◆ **To do**
Of the records that follow, copy only the lines from the line containing "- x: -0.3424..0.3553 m" to the line containing "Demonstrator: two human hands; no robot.", both included, exactly as written.

◆ **Records supplied**
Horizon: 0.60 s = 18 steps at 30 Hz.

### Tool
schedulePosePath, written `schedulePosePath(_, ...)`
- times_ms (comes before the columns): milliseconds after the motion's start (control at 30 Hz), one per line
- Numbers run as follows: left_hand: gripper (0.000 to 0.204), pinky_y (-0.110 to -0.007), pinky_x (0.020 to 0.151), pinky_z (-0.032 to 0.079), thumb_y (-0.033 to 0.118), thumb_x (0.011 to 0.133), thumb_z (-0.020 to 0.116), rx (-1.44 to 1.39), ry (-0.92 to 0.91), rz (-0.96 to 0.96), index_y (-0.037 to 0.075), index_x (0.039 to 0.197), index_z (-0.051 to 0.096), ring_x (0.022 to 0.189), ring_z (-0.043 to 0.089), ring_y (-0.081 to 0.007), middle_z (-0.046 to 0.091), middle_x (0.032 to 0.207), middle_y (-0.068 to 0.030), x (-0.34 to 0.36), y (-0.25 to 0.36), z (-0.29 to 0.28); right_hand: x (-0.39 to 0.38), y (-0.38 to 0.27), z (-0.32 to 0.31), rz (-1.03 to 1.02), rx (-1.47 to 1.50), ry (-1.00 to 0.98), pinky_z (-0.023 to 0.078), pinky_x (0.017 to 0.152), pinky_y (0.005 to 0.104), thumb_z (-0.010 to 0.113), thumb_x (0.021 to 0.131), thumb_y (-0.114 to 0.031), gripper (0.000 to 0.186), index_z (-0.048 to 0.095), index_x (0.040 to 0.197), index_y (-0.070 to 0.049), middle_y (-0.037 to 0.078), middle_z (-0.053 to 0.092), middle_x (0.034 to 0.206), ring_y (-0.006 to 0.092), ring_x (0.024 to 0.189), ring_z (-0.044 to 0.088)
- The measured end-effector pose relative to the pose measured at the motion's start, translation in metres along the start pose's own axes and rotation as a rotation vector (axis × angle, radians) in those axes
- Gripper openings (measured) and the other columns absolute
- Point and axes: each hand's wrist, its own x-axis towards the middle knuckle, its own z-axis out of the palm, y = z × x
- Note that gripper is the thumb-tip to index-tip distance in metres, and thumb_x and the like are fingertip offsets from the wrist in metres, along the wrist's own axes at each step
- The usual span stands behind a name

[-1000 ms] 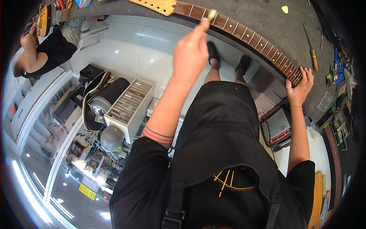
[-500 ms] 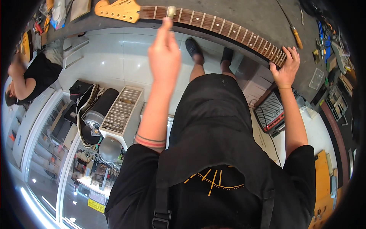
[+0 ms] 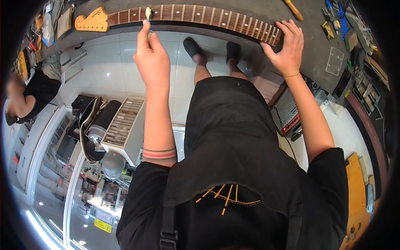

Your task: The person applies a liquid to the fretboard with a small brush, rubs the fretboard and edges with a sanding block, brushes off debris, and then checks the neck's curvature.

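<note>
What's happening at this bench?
A person's left hand holds a small, slim brush-like tool with a pale head over the dark brown fretboard of a guitar neck with a honey-coloured wooden headstock. The right hand holds the neck's opposite end, thumb at the near edge. The neck lies along the front of a grey workbench. Whether the head touches the fretboard, I can't tell.

From my station I see a black apron (image 3: 233,125) over a black short-sleeved shirt (image 3: 258,225). A dark buckle (image 3: 168,243) sits on the left strap (image 3: 169,221). I make out a yellow-orange print (image 3: 227,199) of lines and a dotted arc. Dark and red bands (image 3: 159,153) ring the left forearm (image 3: 158,121); the shoes (image 3: 192,47) are dark.
</note>
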Motion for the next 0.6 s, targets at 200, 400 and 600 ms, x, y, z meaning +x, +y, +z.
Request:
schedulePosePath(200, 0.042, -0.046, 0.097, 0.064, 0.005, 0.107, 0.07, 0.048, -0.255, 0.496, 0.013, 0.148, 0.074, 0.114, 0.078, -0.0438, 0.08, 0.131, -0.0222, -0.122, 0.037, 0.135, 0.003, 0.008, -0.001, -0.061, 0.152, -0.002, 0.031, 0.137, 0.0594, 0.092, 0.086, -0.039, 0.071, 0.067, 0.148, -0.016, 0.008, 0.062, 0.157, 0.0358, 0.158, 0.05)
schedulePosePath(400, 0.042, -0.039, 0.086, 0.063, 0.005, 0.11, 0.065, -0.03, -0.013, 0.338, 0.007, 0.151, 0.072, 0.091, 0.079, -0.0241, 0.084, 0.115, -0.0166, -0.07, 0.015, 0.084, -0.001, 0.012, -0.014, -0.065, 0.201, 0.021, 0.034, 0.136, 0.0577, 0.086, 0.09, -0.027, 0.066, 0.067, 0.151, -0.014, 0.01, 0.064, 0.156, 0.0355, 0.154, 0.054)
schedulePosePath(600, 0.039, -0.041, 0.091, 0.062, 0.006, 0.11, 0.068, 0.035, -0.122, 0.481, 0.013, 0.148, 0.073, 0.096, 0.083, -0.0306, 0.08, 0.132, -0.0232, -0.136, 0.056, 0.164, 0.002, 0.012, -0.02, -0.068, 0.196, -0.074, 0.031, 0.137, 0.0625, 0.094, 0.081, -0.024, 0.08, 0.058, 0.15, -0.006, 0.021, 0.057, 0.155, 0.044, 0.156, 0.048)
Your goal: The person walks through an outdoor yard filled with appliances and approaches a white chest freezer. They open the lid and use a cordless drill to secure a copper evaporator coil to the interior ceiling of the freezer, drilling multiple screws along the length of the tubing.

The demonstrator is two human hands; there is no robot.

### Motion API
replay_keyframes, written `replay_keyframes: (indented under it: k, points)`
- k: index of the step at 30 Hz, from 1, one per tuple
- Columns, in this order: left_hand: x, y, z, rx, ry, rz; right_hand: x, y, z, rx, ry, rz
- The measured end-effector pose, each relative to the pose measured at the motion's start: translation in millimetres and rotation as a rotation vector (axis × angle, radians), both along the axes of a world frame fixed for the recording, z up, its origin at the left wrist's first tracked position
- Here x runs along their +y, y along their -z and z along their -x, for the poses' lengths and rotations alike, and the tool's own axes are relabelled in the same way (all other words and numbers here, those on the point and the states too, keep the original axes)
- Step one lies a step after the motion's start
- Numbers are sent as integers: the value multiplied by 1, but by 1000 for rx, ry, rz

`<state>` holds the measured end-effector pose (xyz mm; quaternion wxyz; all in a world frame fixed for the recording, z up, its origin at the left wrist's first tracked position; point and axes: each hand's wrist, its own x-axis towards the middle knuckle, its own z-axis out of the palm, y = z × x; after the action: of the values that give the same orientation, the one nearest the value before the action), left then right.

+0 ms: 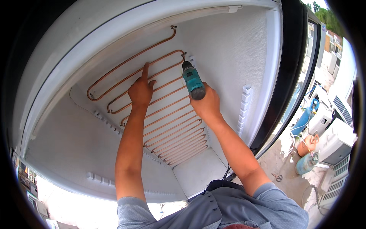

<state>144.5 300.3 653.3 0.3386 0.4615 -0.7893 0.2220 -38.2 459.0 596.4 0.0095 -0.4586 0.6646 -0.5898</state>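
Observation:
A teal and black cordless drill is gripped in my right hand. Its bit meets a fastening at the right-hand bend of a copper coil, which snakes along the white back wall of a refrigerator cabinet. My left hand has its index finger stretched out against one of the copper runs, the thumb apart and the other fingers curled. I see nothing held in that hand.
White slotted shelf supports line the cabinet's side walls. Beyond the dark door frame on the right stand a blue gas cylinder, an orange one, a teal one and white air-conditioner units. Scissors lie on the ground.

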Motion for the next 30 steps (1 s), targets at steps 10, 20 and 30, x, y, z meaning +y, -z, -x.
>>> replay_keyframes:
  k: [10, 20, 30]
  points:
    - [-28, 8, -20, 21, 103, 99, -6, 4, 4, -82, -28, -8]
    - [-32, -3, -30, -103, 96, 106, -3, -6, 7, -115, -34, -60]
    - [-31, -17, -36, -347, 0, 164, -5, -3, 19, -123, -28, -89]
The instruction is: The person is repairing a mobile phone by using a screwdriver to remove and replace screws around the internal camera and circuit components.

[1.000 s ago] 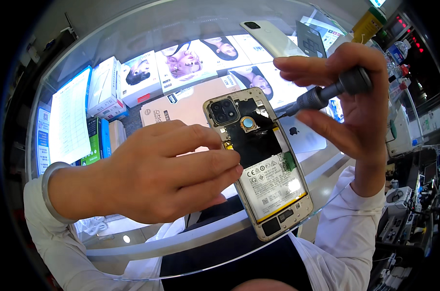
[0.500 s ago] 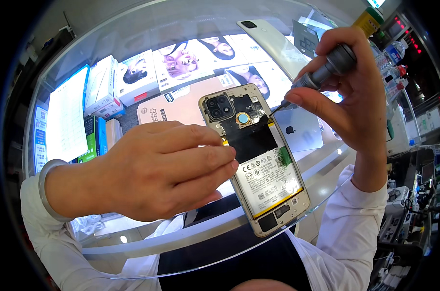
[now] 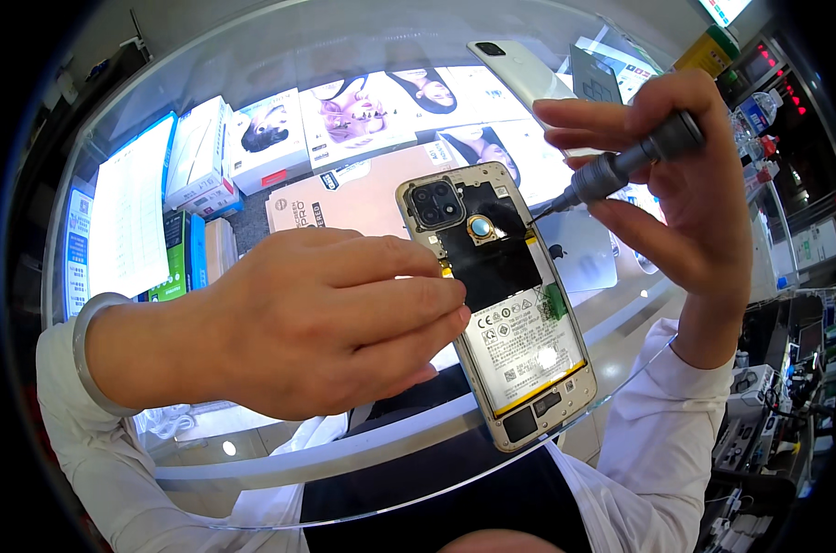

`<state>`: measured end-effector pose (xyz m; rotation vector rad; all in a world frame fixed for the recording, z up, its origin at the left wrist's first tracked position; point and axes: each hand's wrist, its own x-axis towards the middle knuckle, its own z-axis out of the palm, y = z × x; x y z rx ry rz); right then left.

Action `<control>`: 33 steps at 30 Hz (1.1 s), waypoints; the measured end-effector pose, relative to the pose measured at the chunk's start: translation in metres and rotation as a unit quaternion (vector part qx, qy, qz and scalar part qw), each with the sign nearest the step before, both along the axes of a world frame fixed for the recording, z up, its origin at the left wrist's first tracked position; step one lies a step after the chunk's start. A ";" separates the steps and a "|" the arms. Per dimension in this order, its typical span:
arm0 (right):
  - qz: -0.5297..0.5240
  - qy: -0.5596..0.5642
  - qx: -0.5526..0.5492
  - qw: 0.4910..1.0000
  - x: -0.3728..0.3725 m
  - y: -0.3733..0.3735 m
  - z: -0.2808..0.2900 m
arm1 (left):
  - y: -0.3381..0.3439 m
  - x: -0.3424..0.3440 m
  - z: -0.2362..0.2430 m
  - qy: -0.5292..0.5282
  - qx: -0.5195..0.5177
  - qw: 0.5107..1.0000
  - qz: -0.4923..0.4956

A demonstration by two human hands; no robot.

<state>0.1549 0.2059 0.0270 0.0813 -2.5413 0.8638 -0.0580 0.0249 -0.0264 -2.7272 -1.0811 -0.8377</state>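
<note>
An opened smartphone (image 3: pixel 529 364) with its back off lies tilted on the glass counter, showing a camera block, a round gold-rimmed sensor and a silver-white battery. My left hand (image 3: pixel 344 323) is closed at its left edge, fingertips over the black plate; the thumb is mostly hidden. In my right hand (image 3: pixel 676 184) is a dark grey screwdriver (image 3: pixel 612 172), slanting down to the left. Its thin tip meets the phone near the upper right edge, just above the battery. My right fingers are partly spread around the handle.
Beneath the glass top lie several boxes with printed portraits (image 3: pixel 353 120) and a pink box (image 3: pixel 344 198). A white phone or back panel (image 3: pixel 519 74) lies at the far side. White paper (image 3: pixel 128 217) is at left; plastic bottles (image 3: pixel 759 111) stand at right.
The view has shifted slightly, so the counter and phone appear a little further right. My right fingers have loosened and spread along the screwdriver, its tip still at the phone's upper right.
</note>
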 end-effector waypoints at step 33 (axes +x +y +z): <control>0.049 0.021 0.051 0.997 -0.003 0.002 0.000 | -0.005 0.002 0.003 0.035 0.036 0.998 0.029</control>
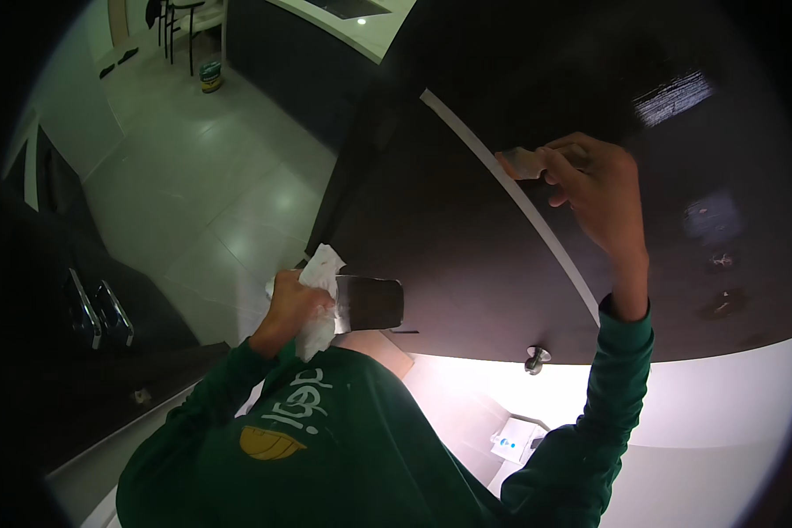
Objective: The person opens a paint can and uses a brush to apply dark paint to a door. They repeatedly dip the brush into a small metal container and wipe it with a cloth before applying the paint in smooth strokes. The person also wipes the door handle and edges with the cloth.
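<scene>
My left hand (290,306) grips a crumpled white cloth (323,273) and a flat rectangular dark-metal piece (370,304), beside the lower left part of a dark brown panel (678,194). A long pale strip (537,220) runs diagonally along the panel, curved in this view. My right hand (594,185) pinches a small greyish-tan piece (524,164) against or just over the strip's upper part. I cannot make out what that piece is.
A round metal knob (535,359) is at the panel's lower edge. At upper left are a tiled floor (194,194), a light-topped counter (343,26), a stool (189,22) and a can (209,77). Dark fronts with chrome handles (88,312) stand left. A white box (515,440) lies below.
</scene>
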Action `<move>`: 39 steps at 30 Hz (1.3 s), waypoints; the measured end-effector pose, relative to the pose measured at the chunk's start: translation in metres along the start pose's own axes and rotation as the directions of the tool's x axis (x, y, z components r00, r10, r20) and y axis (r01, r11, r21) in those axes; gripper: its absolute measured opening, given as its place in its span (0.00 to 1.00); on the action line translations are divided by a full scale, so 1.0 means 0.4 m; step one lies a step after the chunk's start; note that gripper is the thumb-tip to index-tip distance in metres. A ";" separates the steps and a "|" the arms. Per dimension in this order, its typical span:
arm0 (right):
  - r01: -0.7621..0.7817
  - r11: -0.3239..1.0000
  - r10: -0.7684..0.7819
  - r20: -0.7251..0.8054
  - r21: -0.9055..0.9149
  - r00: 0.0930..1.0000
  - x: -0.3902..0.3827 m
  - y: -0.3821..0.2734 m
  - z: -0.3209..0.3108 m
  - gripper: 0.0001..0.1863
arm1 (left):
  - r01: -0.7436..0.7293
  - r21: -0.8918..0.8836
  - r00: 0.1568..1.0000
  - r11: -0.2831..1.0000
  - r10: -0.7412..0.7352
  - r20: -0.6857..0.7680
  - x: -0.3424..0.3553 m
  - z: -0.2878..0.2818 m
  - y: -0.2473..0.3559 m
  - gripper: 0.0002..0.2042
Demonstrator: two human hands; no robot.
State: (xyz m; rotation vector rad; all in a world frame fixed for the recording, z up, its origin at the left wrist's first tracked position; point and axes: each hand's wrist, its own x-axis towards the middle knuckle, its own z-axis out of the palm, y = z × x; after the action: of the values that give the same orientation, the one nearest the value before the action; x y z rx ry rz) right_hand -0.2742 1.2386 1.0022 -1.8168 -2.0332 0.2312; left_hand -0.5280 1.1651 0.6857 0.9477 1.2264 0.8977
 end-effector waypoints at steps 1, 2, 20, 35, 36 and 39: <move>0.005 1.000 -0.005 0.008 -0.018 1.000 0.014 0.016 0.004 0.14 | 0.003 -0.013 1.000 1.000 -0.003 -0.008 0.005 -0.001 -0.003 0.09; 0.009 0.999 -0.008 0.015 -0.036 1.000 0.021 0.025 0.001 0.14 | 0.005 -0.025 1.000 1.000 -0.006 -0.014 0.012 -0.002 -0.006 0.09; -0.008 1.000 0.006 -0.177 -0.010 0.984 0.012 -0.008 0.041 0.11 | -0.044 -0.022 0.999 0.999 0.044 -0.016 0.092 -0.094 0.016 0.06; -0.073 0.958 -0.085 -0.514 -0.279 0.854 -0.160 -0.124 -0.253 0.11 | 0.006 0.044 1.000 0.999 -0.007 0.023 0.125 -0.072 0.042 0.07; -0.009 0.977 -0.085 -0.431 -0.213 0.899 -0.125 -0.063 -0.185 0.10 | -0.006 0.066 0.999 0.998 0.008 -0.031 0.122 -0.090 0.037 0.06; -0.033 0.994 0.006 -0.248 -0.102 0.969 -0.091 -0.032 -0.109 0.10 | -0.032 0.057 0.998 0.998 0.029 0.059 0.133 -0.083 0.044 0.06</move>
State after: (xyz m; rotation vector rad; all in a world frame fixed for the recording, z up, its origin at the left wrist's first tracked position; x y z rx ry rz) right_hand -0.2657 1.1949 1.0398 -1.8259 -1.8843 -0.0963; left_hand -0.5551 1.2240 0.6807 1.0344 1.1964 0.8567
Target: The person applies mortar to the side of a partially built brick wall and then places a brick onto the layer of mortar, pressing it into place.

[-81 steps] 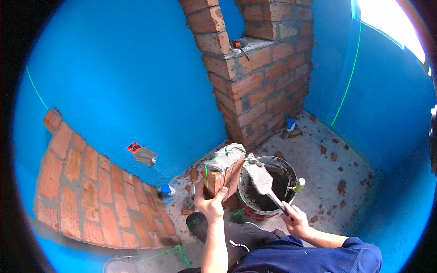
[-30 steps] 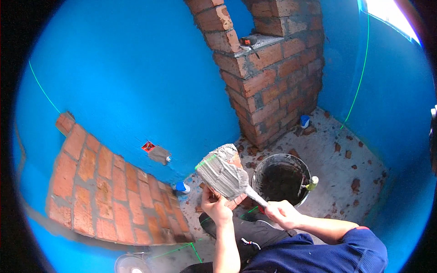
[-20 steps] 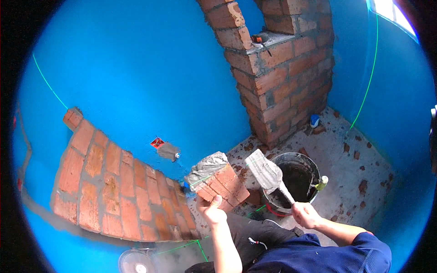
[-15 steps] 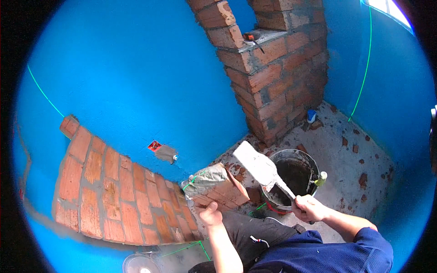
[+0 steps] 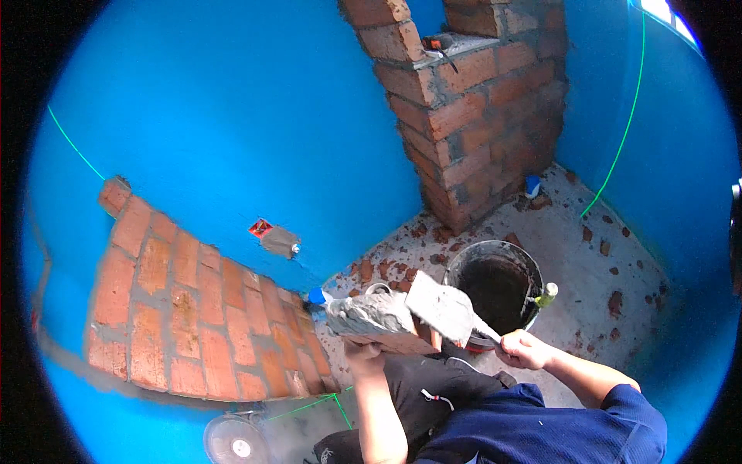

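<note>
My left hand (image 5: 363, 359) is closed around a terracotta brick (image 5: 393, 340), holding it up from below at its near-left side. Wet grey mortar (image 5: 369, 313) covers the brick's upper face. In my right hand (image 5: 527, 350) is the handle of a trowel (image 5: 442, 305). Its broad, mortar-smeared blade lies over the brick's right end; whether it touches cannot be told. Just beyond the trowel, a round bucket (image 5: 495, 243) holds dark grey mortar (image 5: 498, 286). A tool with a yellow-green handle (image 5: 546, 294) hangs at the bucket's right rim.
A low brick wall (image 5: 185, 313) stands left against the blue wall (image 5: 201, 116). At the far side rises a brick pillar (image 5: 464, 131) with an orange-and-black tool (image 5: 437, 43) on its ledge. Brick fragments (image 5: 605, 247) litter the floor. A round disc (image 5: 238, 445) lies at the lower left.
The brick has tipped so its mortared face shows more fully. The trowel blade has moved down and right, from above the bucket's left side onto the brick's right end.
</note>
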`<state>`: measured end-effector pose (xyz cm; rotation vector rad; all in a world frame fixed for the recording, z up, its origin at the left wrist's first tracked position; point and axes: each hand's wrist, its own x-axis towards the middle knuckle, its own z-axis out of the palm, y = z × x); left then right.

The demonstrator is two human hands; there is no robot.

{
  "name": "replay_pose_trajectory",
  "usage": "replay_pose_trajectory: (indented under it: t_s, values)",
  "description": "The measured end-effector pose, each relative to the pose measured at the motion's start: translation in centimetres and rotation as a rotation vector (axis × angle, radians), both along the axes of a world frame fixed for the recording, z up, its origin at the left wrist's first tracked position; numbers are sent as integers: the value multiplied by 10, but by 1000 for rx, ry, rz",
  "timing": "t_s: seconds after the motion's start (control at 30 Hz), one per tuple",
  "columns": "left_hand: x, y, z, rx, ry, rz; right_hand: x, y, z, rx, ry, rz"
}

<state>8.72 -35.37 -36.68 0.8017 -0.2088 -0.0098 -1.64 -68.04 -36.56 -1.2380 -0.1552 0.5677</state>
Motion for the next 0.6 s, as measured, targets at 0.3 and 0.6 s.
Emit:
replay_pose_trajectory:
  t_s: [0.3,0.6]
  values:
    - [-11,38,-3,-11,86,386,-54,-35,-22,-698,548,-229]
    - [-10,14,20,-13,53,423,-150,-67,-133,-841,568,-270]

◆ **Task solution**
  - x: -0.3424..0.3553 m
  - z: -0.2878..0.2818 m
  - y: -0.2473..0.3559 m
  - gripper: 0.0002..0.2042
Demonstrator: two human hands; no robot.

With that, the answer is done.